In the new "Dallas," things have changed. It's not just the Ewings who have money—it's the whole state. In the opening-credits montage, modeled after the old one, everything has the sheen of newness to it. Skyscrapers watch imposingly over downtown Dallas while shiny streetcars zip through the streets. It's a monument to the transformational prosperity created by the state's decades-long oil and energy boom.

Yet aside from a few cosmetic updates—sleeker sports cars, more luxurious homes—the Ewings haven't changed all that much. J.R. and David are still around, and while they remain rivals, the battle's locus has shifted to their sons, J.R.'s scheming oilman son John Ross (Jesse Metcalf) and David's earnest alternative energy entrepreneur Christopher (Josh Henderson). Both are young, rich, startlingly handsome, and dull beyond words.

It's the bland and the beautiful, and their love interests are equally vapid: At one point, Christopher asks John Ross' girl, Elena (a sad, lost looking Jordana Brewster), about a thesis she wrote on—no, really—petroleum and waterflooding. Actual academic papers on petroleum recovery and waterflooding discuss things like procedures for "solving the transport-dominated diusion process generated by two-phase, incompressible, immiscible displacement in heterogeneous porous media." Elena barely seems capable of pronouncing multisyllable words.

It doesn't help that none of the star performers could act his or her way out of an automatic car wash: When John Ross declares portentously that "the fun is just beginning," a line that is meant to suggest the devilishly amusing times ahead comes across more like one of those gunpoint videos in which a bloodied hostage attests to the virtues of his captors.

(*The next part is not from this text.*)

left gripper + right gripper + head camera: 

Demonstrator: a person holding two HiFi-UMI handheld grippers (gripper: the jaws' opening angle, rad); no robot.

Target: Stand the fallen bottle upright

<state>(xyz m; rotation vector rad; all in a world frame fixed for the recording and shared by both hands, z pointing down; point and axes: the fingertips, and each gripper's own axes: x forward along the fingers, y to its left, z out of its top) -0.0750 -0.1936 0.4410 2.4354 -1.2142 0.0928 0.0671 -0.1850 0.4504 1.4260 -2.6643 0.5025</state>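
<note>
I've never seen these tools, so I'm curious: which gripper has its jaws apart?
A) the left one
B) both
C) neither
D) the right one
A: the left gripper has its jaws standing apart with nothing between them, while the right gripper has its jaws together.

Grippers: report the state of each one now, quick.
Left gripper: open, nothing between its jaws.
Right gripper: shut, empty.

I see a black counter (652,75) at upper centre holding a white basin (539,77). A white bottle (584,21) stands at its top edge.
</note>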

Like their patriarchs, the two sons are locked in perpetual struggle—but over nothing of consequence or meaning. There's the familiar uninterrupted stream of incident and event, family traumas and hidden agendas: The subplots are as vast as the Texas deserts, and just as empty. The largest and smallest events are treated with the same petty urgency. Ultimately, the show's plot contrivances exist to put the characters through endless traumas and social stresses. The characters exist to suffer for audience amusement, their wealth to excuse our pleasure.